One needed a lot of faith, optimism and imagination in those days plus a precise checklist of questions for the villa agencies. Lounge remembers asking for the exact dimensions of a second bedroom, worried that her two tall teenage sons would not have enough space to spread out, and then marking out the measurements on her kitchen floor and making them lie down side by side with their backpacks and their armoury of travelling essentials, including pet rocks, skateboards, basketballs and life-sized cardboard cut-outs of Michael Jordan and Larry Bird.
But of course that was an age removed, because there was no internet access in the early 1990s and when making holiday plans one depended on travel agents, advice from friends, newspaper and magazine articles from credible sources, and an ability to ask, in Italian and French, if the heating would be turned on by October. Lounge and her tribe frequently stepped into the great unknown clutching little more than a handwritten letter with driving directions from, say, Marco in Montepulciano or Pierre in Piedmont, and it was always rather fun.
Now there are a giga-zillion websites to consult about hotels, rentals, all sorts of beguiling options for holidaymakers, from brokepackers to glampers. Rentals in Rome or Paris, in particular, frequently look too good to be true, mostly because they're not true.
Unless you are dealing with a reputable agency, the apartment may not even exist. So you pay a sizeable deposit, often by Western Union or an untraceable method, are given explicit instructions on the address and arrangements by a very friendly online agent with a seemingly impeccable email address to collect the key but when you arrive, Voila!, perhaps there will be a hole in the ground, a kebab shop, anything but the gorgeous boite with toile de jouy furnishings and views of Sacre-Coeur for which you have paid top euro.
Sometimes the apartment does exist and is for rental but a bogus booking agency has infiltrated affairs, appropriated text and photos and taken your money. "Some [scammers] have been known to use photographs simply stolen from home furnishings or real estate sites.
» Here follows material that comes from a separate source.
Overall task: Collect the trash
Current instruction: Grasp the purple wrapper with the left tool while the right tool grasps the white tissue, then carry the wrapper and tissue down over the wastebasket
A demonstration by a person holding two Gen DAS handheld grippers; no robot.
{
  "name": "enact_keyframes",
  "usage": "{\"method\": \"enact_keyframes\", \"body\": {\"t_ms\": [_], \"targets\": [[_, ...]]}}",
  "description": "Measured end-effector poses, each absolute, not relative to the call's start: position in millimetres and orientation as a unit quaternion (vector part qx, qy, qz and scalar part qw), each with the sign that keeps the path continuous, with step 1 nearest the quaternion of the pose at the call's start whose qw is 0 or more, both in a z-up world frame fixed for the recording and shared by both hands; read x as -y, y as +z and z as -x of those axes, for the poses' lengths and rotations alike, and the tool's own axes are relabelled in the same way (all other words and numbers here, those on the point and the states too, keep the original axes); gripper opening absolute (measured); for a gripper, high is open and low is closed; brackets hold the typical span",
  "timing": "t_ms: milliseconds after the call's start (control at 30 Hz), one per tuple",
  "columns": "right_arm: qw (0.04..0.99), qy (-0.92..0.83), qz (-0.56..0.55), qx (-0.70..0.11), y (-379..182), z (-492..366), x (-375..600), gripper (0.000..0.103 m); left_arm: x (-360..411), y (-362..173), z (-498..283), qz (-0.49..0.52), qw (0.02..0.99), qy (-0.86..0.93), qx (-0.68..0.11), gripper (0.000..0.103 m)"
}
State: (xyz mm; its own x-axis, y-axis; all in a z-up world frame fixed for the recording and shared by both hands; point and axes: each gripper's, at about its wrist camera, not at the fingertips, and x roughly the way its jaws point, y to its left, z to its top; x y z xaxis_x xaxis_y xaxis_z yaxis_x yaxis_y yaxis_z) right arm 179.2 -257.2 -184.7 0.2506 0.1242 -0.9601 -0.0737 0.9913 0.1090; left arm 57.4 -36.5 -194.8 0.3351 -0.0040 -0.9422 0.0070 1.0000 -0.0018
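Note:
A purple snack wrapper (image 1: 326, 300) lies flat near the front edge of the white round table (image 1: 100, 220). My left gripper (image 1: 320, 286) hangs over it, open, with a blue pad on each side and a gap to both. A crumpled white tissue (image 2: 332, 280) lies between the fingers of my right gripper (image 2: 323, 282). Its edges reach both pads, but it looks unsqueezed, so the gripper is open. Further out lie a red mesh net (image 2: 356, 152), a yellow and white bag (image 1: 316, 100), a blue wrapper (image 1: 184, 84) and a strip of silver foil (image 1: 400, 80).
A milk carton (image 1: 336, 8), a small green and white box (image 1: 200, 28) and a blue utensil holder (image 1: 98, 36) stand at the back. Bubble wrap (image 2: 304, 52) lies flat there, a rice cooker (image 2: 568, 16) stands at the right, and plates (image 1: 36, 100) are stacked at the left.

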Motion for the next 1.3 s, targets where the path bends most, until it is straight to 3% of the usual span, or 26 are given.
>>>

They use fake names and . . . a potential customer is required to send a deposit between 35 and 50 per cent of the total rental fee, usually between $1000 and $3000," warn Christopher de Doby and Susan Pymble of Sydney-based specialist agency French Indulgence.
De Doby and Pymble have prepared a helpful list of the possible pitfalls and known scam tactics but the bottom line, of course, is to use a proper agency such as theirs for accommodation bookings in Paris and beyond.
More: www.frenchindulgence.com.
Pymble also points to what she calls "horrible scam examples" at parishousingscamwatch.word press.com.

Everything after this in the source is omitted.